Katarakt operasyonu olacak olan kişiler için en çok uygulanan tedavilerinden bir tanesi göze iğne ile girmekti. Bu operasyon sonrasında çok sayıda kişinin kör olduğu düşünülmektedir ve bu nedenle çok fazla sayıda kişinin bu operasyondan uzak durduğu tahmin edilmektedir.

Theriac

Theriac isimli yılan sokması ve diğer ısırıklara karşı pahalı ve etkili bir ilaç olarak söz ediliyordu. Birçok bitkinin bir araya gelmesi sonucu oluşturulan bu madde çok ağır olabildiği için şiddetli yan etkilere sahip olabiliyordu.

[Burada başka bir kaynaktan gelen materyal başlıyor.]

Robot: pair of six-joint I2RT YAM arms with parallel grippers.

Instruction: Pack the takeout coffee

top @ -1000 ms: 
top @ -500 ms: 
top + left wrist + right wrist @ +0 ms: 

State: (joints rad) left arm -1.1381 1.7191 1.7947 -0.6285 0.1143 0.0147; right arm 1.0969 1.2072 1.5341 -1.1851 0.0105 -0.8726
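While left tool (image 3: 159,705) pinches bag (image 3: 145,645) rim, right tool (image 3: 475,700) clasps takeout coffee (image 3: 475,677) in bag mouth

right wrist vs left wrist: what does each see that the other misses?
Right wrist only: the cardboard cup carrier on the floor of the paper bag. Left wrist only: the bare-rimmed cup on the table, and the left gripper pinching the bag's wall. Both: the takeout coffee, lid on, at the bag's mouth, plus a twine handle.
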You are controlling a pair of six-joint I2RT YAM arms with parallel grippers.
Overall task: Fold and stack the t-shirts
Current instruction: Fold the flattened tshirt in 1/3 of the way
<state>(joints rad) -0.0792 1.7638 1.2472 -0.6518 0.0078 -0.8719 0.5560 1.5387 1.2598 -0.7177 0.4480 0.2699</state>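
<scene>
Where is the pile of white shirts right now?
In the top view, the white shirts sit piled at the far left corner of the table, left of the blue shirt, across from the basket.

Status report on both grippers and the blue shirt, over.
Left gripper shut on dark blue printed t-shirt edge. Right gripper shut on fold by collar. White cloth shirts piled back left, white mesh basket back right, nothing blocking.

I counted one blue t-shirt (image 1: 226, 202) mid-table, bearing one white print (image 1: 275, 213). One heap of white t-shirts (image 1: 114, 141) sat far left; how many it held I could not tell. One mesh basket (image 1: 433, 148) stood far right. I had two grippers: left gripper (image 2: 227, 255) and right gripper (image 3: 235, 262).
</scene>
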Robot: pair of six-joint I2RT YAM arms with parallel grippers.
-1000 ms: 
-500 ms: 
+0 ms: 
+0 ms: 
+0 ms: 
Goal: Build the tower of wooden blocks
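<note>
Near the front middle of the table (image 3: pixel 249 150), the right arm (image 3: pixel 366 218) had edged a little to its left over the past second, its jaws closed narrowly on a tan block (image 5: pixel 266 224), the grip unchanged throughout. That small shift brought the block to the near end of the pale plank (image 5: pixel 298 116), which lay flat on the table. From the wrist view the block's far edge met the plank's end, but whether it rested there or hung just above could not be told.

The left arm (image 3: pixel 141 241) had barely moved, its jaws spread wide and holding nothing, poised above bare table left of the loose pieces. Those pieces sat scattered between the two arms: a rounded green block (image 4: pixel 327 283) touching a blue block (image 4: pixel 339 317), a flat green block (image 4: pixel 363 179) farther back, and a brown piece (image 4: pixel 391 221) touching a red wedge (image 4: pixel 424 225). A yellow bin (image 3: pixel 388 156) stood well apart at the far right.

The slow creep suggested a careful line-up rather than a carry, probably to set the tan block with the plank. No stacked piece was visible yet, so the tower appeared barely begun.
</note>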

Kanamanın durdurulması imkansızdı

Ortaçağ’da kanamanın durdurulması pek de mümkün değildi. Bir kişi vahşi hayvanlar tarafından yaralandı ise yanındaki kişi acı çekmesini engellemek için onu öldürmeye yeltenebilirdi. Ancak özellikle de herhangi bir ufak kanamanın bile durdurulması mümkün olmadığı zamanlarda hastalar iç kanama ve dış kanamaya bağlı olarak çok fazla sayıda sorunlarla karşı karşıya kalıp ölümle yüzleşmiştir.

İdrar testi yapılıyordu

Ortaçağ’da ilk dönemlerde olup olmadığı bilinmese bile idrar tahlili yapıldığı bilinmektedir. Bir kişinin idrarını herhangi bir kap içerisine yaptığı, idrarın rengi, kokusu, tadı ve genel durumunun değerlendirilerek idrar tahlili yapılmaktaydı.

Yumurta akı

Ortaçağ’da en iyi uzmanlık alanı kırıklar ve çıkıklardı. O dönemde kırıkları iyileştirmek için yumurta akı kullanıldığı iddia edilmektedir. Kırıkların kısa sürede iyileşmesi için bazı hastaların kıpırdamasını engelleyecek mekanizmalar olduğu, bu sayede kırıkların o dönemde en az acı ile iyileştiği belirtilmektedir.

Ortaçağ’da diş çekimi

Bugün diş hekiminden korkanlar Ortaçağ’da yaşasaydı neler olurdu? Ortaçağ’da diş doldurma, diş çekimi işlemleri vardı. Çoğu insanlar kendi dişlerinin düşmesini beklerken, bugüne oranla diş çekimi çok daha zordu. Herhangi bir kesici aletle dişin kesilerek çekilmesi, yumruk atarak dişin yerinden çıkarılması maalesef ki o dönemde yaygındı. Sadece zamanın zenginleri dişlerini başka doktorlara çektirebiliyordu. Bu doktorlarda hastanın dişini acı verici bir şekilde çekiyor ancak yumruk gibi yöntemlere karşı daha az acı çekiyorlardı.

Sünnet uygulaması

Ortaçağ’da sünnet uygulaması çok da tercih edilen bir işlem değildi. Ancak o dönemde özellikle çocukların penis derilerinin kesildiği sırada herhangi bir uyuşturucu kullanılamıyor olmasına bağlı çocukların çok büyük acılar çektiği bilinmektedir.

Özellikle erken yaşlarda sünnet edilmeyen çocukların enfeksiyon risklerinin daha fazla olabildiği, sırf sünnet edildiği için milyonlarca çocuğun öldüğü tahmin edilmektedir.

HemoroidOrtaçağ’da Akıl Almaz Acı Verici Tedavi Yöntemleri

Ortaçağ’da hemorid sorunu yaşayanların anüs kısımları görünecek şekilde uzanması sağlanır, ardından anüs kısmında fazlalık olan et parçaları kesilir veya demir ütü benzeri bir şeyle yakılırdı. Bunun sonucunda kişi günlerce dışkısını yaparken çok büyük acılar hisseder, bölgenin enfeksiyon kapmasına bağlı olarak çoğu zaman ölürdü.

Hemoroid bölgesinin kesilmesine bağlı olarak dışkının sürekli anüs bölgesinden çıkması enfeksiyona ”gel” anlamına geldiği için birçok hasta bu sebeple günlerce dışkısını bile yapmamayı tercih etmiş olabilir. Ancak bununla ilgili kesin veriler bulunmamaktadır.

Şişmiş testisler

Bazı doktorların o dönemde testisleri şişmiş olan erkekleri azarladıkları iddia edilmektedir. Hasta kişinin bir anda beklenmedik bir şekilde testislerinde şişme ve büyüme meydana gelir. Ancak o dönemde doktorlar bunun bir hastalık olmadığını düşünüyordu ve çoğu zaman için hastalar acı çekiyordu. Testis torsiyonu veya testis iltihabına bağlı olarak oluşan bu sorunun tedavisi o dönemde mümkün değildi ve er kişiler uzun bir süre acı çekiyordu. Sonucunda eğer torsiyon ise testis ölüyor ve kişi bir daha eşini hamile bırakamaz hale gelebiliyordu.

Diğer iltihap durumu daha ölümcül olabiliyordu. Ancak 1. torsiyon durumunda bazen hastaların testislerinin etrafında döndürüldüğü, testislere iğne benzeri cisimler sokulduğu veya kişinin kendi testis acısına dayanamayarak testislerini ezdiğine yönelik bilgiler bulunmaktadır.